Not satisfied with designing a major programming language, Cowlishaw then set about writing an editor for Oxford University Press. It was to be used for editing the Oxford English Dictionary and was aptly named LEXX. What makes it really special is that it's (probably) the first editor with syntax highlighting. Today we take this for granted, but in the mid-1980:s it must've been a revelation. A nice collection of LEXX screenshots are available in a ZIP archive at Cowlishaw's own homepage, from which the above image is taken.

Cowlishaw's other contributions to computing are too many to list here, but includes the IEEE floating point arithmetic standard and IETF RFC 1945. But really, what's that compared to editing REXX in full technicolor? His work helped get me started in programming and lights up my code every day. That, honestly, ranks higher than HTTP in my book.

Martin Richards

and honorable mention Tim King

Martin Richards, another British computer scientist, is perhaps best known for creating the programming language BCPL. This in turn inspired the B and C languages designed by UNIX originators Ken Thompson and Dennis Ritchie, respectively. That's an accomplishment in its own right, but the fruit of Richards' labor I've personally enjoyed the most is his (and his students') work on TRIPOS.

TRIPOS is an operating system originally designed for PDP-11 machines at the University of Cambridge, where Richards headed the development. It's resource efficient, multi-tasking, sports a very capable command line and a Turing complete shell scripting language. It was ported to several other architectures and still sees some use in virtual machines running legacy financial software. However, its most famous application is perhaps MetaComCo's port to the Motorola 68000 series of CPUs. This was written by Tim King and led to TRIPOS' inclusion in AmigaOS. King added several improvements, new commands and the ED editor.

In AmigaOS, TRIPOS makes out the "DOS" part of the system: the clever device handling, the elegant directory structures, the command line, the intuitive commands and two of the editors. I stated above that the first code I ever wrote was in ARexx. This is perhaps only partly true: before that, I edited the Startup-Sequence on my Amiga, a script file executed when the computer boots.
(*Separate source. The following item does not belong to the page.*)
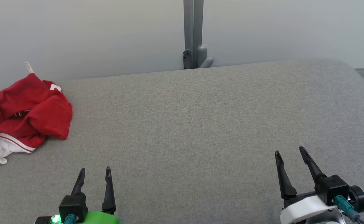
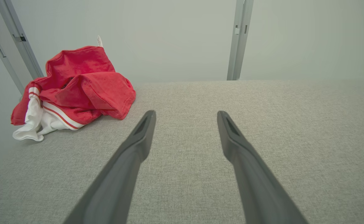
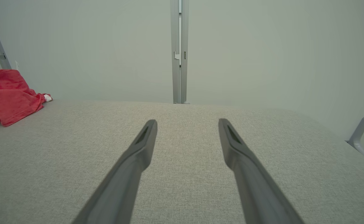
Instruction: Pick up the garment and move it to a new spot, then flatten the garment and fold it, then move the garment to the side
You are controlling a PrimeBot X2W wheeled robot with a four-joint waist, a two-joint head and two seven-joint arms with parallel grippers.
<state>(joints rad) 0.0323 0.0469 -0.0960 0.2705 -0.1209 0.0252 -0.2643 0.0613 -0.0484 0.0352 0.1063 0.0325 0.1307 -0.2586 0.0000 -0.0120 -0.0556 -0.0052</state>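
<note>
While the red garment (image 1: 29, 115) is lying crumpled at the far left of the grey padded surface (image 1: 200, 124) in the head view, both grippers are waiting near the front edge. The left gripper (image 1: 95, 169) is standing with its fingers spread wide and is holding nothing. The right gripper (image 1: 289, 150), well apart on the other side, is showing the same wide, empty spread. The garment is lying ahead of the left gripper and to its left, much nearer to it than to the right one.

In the left wrist view, the garment (image 2: 82, 90) is sitting up and to the left of the spread fingers, not touching them. It is looking soft, light and limp, so it is likely going to sag and drag when lifted. A raised red fold at the right side of the heap is offering a good place to pinch. The white striped hem is possibly a waistband, but the bunching is hiding its shape.

In the right wrist view, a part of the garment (image 3: 7, 90) is showing at the left border, far from the empty fingers.
</note>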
Though TRIPOS scripts (or sequence files as they're called) are capable of conditional branching and looping, there wasn't much actual programming involved on my part - something I've tried to make up for later.

A screenshot of a text editor editing a TRIPOS script file.

Editing an Amiga shell script using Ed: It's TRIPOS all the way down.
Side note: the {$$} variable contains the current process number (PID).

Richards' work is not only part of one of the most amazing home computer experiences ever - it also laid the foundation for my personal understanding of command line interfaces and set the standard for how I think they should mostly behave. Even to this day, many UNIX command flags and behaviors seem contrived and haphazard in comparison to the clarity of TRIPOS.

Final words

I shy away from the concept of heroes and idols: elevating someone to a position of imagined infallibility will only end in disappointment. I do, however, believe in admiring talent, skill and creativity. When the work can stand for itself and is more recognized than the person behind it, I think it's sometimes fair to shine a little light on the person as well. Harrison, Cowlishaw and Richards helped shape my interest in computers as much as - or perhaps even more than - the people usually mentioned when talking about the Amiga and its origins. That, I think, deserves a bit of celebration.